Tomografia de tórax no coronavírus
Existe um Consenso brasileiro ilustrado sobre a terminologia dos descritores e padrões fundamentais da tomografia de tórax e ele será usado como base para caracterização dos achados tomográficos, seguindo a ordem decrescente de acometimento:
a) Opacidade (ou atenuação) em vidro fosco: na tomografia computadorizada caracteriza-se como aumento da densidade do parênquima pulmonar em que permanecem visíveis os contornos dos brônquios e vasos no interior da área acometida por um processo patológico (Figura 1).

Figura 1. Opacidades em vidro fosco, periféricas em paciente Covid positivo.
b) Pavimentação em mosaico: superposição de opacidades em vidro fosco, linhas intralobulares e espessamento dos septos interlobulares. A interface entre o pulmão normal e o pulmão acometido tende a ser bem delimitada nesse padrão de lesão pulmonar (Figura 2).

Figura 2. Padrão clássico de pavimentação em mosaico: áreas em vidro fosco associado a espessamento dos septos interlobulares (asterisco).
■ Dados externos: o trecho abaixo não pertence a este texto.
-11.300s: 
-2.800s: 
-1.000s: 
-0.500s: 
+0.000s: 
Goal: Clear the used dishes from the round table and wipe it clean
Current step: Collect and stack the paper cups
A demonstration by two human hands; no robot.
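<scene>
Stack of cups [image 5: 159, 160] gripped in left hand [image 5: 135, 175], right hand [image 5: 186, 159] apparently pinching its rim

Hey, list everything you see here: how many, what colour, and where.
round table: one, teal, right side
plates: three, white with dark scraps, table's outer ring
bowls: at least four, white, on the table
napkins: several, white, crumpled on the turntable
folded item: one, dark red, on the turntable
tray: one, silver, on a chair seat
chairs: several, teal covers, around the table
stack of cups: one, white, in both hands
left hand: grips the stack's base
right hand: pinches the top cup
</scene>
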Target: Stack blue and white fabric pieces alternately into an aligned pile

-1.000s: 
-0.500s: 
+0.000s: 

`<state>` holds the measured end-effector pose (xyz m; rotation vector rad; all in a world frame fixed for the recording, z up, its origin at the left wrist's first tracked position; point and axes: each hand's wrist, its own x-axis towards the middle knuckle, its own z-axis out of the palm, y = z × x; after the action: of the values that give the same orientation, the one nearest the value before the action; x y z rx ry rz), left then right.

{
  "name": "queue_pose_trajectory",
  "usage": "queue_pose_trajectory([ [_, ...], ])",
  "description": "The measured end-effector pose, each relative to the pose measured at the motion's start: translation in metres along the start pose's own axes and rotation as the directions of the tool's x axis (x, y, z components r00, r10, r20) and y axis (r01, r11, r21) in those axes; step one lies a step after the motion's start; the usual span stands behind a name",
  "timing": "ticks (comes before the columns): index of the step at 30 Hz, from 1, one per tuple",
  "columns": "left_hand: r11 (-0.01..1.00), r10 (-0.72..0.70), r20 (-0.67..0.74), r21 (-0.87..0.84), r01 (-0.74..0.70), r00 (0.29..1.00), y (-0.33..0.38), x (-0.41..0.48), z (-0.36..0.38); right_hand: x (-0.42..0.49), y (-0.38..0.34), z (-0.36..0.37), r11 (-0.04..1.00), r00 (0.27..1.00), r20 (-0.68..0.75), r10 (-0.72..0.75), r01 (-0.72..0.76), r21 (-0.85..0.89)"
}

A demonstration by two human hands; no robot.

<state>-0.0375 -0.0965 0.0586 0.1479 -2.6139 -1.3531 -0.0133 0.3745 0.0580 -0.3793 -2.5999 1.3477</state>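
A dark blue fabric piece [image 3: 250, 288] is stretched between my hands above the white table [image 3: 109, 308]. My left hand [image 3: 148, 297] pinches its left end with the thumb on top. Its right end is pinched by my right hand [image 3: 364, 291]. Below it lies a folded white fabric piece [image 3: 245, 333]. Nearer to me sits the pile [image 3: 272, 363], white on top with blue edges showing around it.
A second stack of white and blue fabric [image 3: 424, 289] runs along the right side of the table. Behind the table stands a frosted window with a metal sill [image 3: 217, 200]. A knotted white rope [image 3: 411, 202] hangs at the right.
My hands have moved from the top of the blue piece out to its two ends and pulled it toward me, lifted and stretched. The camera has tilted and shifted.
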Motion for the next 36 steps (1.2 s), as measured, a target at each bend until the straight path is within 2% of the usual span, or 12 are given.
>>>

c) Consolidação: a consolidação corresponde ao preenchimento completo das pequenas vias aéreas. Sendo assim, os vasos não são identificados no interior da área de pulmão acometido (principal diferença para a opacidade em vidro fosco). (Figura 3).
Figura 3. Paciente também confirmado para Covid com tomografia de tórax apresentando áreas de consolidação (setas vermelhas). Observe que na consolidação as marcas vasculares são perdidas.